To get started: consult [start](start.ipynb)

---

# Porting annotations

In the [entities](entities.ipynb) notebook we saw how we could use third-party features
with our corpus. However, these features have been constructed against an older version of the corpus.

The corpus has moved on, and we want to port those annotations to the newest version.
Text-Fabric has machinery to help with that. It turns out that we have
to make a mapping between the slots of both versions, and then Text-Fabric can do the rest.

With that mapping in hand, we can port *all* features, past, present and future, 
automatically from the older version to the newer, and vice versa.

In [1]:
%load_ext autoreload
%autoreload 2

In [2]:
from tf.app import use

# Make a slot mapping

In this notebook we map the *slot* nodes from version 0.8.1 (source version) to 1.0 (target version).

Basically this means that we map all slots from the source version to corresponding slots in the target version.

Some slots have an empty text (most of them contain some punctuation).

We do not want to be fussy about those slots.
We map them unto corresponding empty slots if possible, otherwise we map them onto the nearest
non-empty slot.

After establishing the slot mapping, we extend the mapping to all nodes in a generic way.
The code for this is already in the TF library.

In [3]:
from tf.dataset import Versions

va = "0.8.1"
vb = "1.0"

We load the data for both versions.

This time, we work in our GitHub clone, because we want to make the resulting
map available to everyone, after pushing the clone to GitHub.

In [4]:
A = {}

In [5]:
for v in (va, vb):
    A[v] = use(
        "CLARIAH/wp6-missieven:clone",
        checkout="clone",
        silent="deep",
        version=v
    )

We walk through the slots of the target version.
For each target slot we increase the slot in the source version, and check whether
source and target slots have the same value for the `trans` feature.
If not, and one of them is empty, we skip the empty word and try the next one.
But if both are not empty and unequal, we have a real problem: a mismatch.

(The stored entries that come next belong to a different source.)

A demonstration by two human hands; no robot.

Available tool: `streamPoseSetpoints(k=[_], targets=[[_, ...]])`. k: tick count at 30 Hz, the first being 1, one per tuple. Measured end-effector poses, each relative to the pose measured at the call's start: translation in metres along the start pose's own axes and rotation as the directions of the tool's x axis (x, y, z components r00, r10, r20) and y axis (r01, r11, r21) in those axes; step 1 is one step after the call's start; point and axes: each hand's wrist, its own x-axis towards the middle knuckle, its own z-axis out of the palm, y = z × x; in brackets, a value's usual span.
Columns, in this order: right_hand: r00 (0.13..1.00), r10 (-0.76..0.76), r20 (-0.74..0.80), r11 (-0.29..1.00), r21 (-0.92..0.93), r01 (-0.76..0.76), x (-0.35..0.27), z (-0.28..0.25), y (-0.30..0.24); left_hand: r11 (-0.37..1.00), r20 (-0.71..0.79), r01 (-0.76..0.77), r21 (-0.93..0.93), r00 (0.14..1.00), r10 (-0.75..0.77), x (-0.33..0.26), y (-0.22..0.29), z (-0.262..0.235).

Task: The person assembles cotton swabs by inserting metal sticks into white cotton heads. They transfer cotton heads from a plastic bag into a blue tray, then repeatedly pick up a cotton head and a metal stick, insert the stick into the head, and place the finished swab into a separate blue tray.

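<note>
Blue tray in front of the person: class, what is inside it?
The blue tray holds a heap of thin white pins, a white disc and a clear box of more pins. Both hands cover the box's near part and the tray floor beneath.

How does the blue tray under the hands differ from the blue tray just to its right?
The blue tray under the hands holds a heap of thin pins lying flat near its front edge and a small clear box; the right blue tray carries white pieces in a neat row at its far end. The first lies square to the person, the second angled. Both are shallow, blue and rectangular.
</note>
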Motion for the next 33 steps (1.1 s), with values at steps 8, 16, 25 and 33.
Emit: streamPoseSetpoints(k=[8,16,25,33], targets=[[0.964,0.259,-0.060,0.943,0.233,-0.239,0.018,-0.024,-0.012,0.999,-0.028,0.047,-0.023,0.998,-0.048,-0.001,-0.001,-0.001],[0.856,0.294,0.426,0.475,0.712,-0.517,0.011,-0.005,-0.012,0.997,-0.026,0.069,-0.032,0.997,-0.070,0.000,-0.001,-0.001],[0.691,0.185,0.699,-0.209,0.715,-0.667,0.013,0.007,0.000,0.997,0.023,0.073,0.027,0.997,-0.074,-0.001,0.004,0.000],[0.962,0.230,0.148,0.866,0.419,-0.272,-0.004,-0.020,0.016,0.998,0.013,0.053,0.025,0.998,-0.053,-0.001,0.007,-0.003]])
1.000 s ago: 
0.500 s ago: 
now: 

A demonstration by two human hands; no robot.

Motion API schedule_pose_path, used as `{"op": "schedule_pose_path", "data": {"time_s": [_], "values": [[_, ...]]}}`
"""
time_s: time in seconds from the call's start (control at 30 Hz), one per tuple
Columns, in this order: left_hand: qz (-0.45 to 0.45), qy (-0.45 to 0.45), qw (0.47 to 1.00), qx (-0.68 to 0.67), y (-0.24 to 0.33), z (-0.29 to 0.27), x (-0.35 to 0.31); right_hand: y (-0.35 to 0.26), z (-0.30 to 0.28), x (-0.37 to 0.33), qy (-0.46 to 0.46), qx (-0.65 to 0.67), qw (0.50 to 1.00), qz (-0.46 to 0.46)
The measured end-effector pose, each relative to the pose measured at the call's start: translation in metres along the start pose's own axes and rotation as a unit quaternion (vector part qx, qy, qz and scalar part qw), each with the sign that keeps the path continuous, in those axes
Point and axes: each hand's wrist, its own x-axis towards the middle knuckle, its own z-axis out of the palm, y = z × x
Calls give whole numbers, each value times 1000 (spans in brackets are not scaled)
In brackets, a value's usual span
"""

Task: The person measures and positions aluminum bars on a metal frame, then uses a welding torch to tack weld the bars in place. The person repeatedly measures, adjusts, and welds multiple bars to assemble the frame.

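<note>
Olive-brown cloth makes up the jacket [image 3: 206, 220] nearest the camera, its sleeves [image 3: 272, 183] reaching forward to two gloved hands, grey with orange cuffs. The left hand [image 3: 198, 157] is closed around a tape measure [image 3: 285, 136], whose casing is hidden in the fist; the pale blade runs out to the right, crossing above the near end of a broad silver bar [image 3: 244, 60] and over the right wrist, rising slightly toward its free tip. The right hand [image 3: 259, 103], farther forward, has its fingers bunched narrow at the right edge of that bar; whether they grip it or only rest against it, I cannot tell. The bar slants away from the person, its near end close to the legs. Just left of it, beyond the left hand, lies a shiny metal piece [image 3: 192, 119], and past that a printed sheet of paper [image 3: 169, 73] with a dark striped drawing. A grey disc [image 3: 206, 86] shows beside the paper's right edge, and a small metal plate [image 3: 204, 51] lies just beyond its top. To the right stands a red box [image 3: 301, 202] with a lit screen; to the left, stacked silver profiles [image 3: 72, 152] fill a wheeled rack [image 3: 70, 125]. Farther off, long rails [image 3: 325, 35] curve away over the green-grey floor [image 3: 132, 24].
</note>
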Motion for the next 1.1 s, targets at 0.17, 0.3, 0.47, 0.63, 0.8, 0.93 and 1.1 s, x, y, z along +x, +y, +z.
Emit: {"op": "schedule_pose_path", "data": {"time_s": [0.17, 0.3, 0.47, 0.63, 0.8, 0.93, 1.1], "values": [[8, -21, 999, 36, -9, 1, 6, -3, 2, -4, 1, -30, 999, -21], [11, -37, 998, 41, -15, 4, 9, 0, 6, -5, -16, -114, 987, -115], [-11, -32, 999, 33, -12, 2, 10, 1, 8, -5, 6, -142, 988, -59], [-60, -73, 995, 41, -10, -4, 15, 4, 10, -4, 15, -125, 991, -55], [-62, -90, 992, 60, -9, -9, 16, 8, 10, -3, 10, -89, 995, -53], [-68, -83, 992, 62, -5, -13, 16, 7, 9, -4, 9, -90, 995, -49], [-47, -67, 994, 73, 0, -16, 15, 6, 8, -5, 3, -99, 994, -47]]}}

In that case we stop, and you have to inspect what is happening.

In [8]:
def makeSlotMap():
    Fa = A[va].api.F
    Fb = A[vb].api.F
    transA = Fa.trans.v
    transB = Fb.trans.v
    maxSlotA = Fa.otype.maxSlot
    maxSlotB = Fb.otype.maxSlot

    print(
        f"""\
    Computing slotMap between:
    {va}: {maxSlotA:>8} slots,
    {vb}: {maxSlotB:>8} slots.\
"""
    )

    slotMap = {}

    good = True
    wA = 1
    wB = 1

    while wB <= maxSlotB and wA <= maxSlotA:
        textA = transA(wA) or ""
        textB = transB(wB) or ""

        if textA == textB:
            slotMap.setdefault(wA, {})[wB] = None
            wA += 1
            wB += 1

        elif textA.startswith(textB):
            slotMap.setdefault(wA, {})[wB] = None
            wB += 1
        elif textA.endswith(textB):
            wA += 1
            wB += 1

        elif textB.startswith(textA):
            slotMap.setdefault(wA, {})[wB] = None
            wA += 1
        elif textB.endswith(textA):
            slotMap.setdefault(wA, {})[wB] = None
            wA += 1
            wB += 1

        else:
            print("Mismatch:")
            print(f"A: {wA:>8} = `{textA}`")
            print(f"B: {wB:>8} = `{textB}`")
            good = False
            break

    maxSlotMap = max(slotMap)
    if maxSlotMap > maxSlotA:
        print(f"maxSlot in A version {va} exceeded")
        print(f"Found {maxSlotMap}, but it should be <= {maxSlot[va]}")
        good = False

    if good:
        print(
            f"""\
slotMap succesfully created: {len(slotMap)} slots mapped.
"""
        )
    return slotMap

In [9]:
slotMap = makeSlotMap()

    Computing slotMap between:
    0.8.1:  5316429 slots,
    1.0:  5977367 slots.
slotMap succesfully created: 5316429 slots mapped.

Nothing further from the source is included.